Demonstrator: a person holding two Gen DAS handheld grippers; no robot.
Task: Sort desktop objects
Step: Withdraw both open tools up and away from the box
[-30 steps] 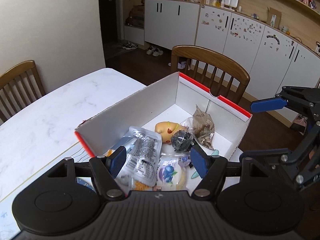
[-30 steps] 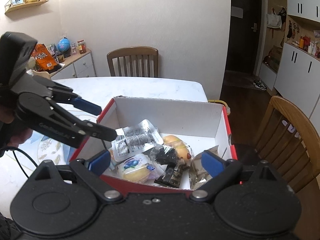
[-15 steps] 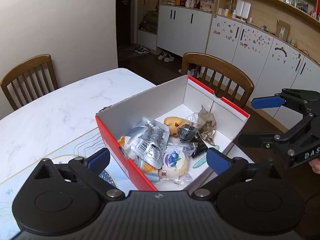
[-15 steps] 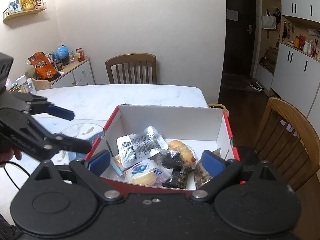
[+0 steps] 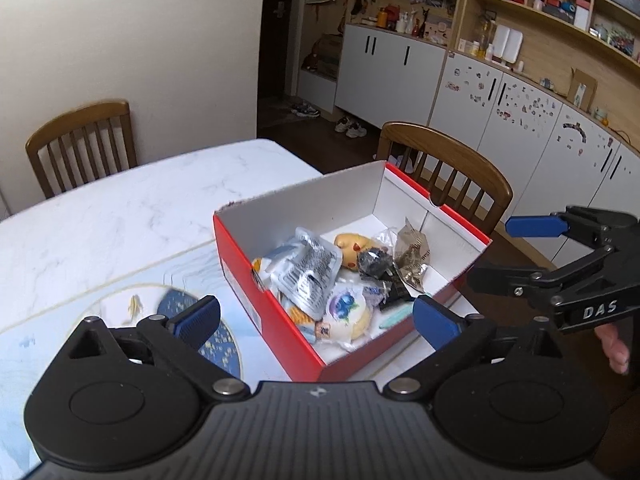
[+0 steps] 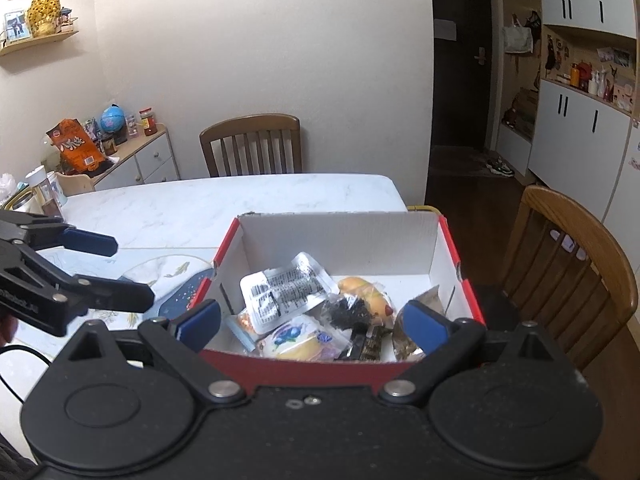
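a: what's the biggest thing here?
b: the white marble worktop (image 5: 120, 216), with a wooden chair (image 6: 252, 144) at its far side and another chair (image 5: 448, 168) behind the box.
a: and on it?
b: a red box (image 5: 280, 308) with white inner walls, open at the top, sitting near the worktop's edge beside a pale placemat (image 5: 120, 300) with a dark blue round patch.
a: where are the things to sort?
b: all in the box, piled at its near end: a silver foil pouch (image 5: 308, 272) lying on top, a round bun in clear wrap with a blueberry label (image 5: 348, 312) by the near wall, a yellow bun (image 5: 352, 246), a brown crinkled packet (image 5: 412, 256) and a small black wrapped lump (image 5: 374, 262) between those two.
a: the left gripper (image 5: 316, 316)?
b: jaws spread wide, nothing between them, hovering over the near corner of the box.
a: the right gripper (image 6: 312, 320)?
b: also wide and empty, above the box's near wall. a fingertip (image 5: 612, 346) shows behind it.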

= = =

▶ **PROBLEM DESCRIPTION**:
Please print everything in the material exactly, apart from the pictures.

▶ **TASK OUTPUT**:
Demonstrator: a person holding two Gen DAS handheld grippers; no robot.
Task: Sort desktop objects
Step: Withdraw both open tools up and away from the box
[-30 steps] 
[-30 steps] 
[-15 steps] 
[-15 steps] 
[+0 steps] 
[+0 steps] 
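a: what's the biggest thing here?
b: the white marble worktop (image 5: 120, 216), with a wooden chair (image 6: 252, 144) at its far side and another chair (image 5: 448, 168) behind the box.
a: and on it?
b: a red box (image 5: 280, 308) with white inner walls, open at the top, sitting near the worktop's edge beside a pale placemat (image 5: 120, 300) with a dark blue round patch.
a: where are the things to sort?
b: all in the box, piled at its near end: a silver foil pouch (image 5: 308, 272) lying on top, a round bun in clear wrap with a blueberry label (image 5: 348, 312) by the near wall, a yellow bun (image 5: 352, 246), a brown crinkled packet (image 5: 412, 256) and a small black wrapped lump (image 5: 374, 262) between those two.
a: the left gripper (image 5: 316, 316)?
b: jaws spread wide, nothing between them, hovering over the near corner of the box.
a: the right gripper (image 6: 312, 320)?
b: also wide and empty, above the box's near wall. a fingertip (image 5: 612, 346) shows behind it.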

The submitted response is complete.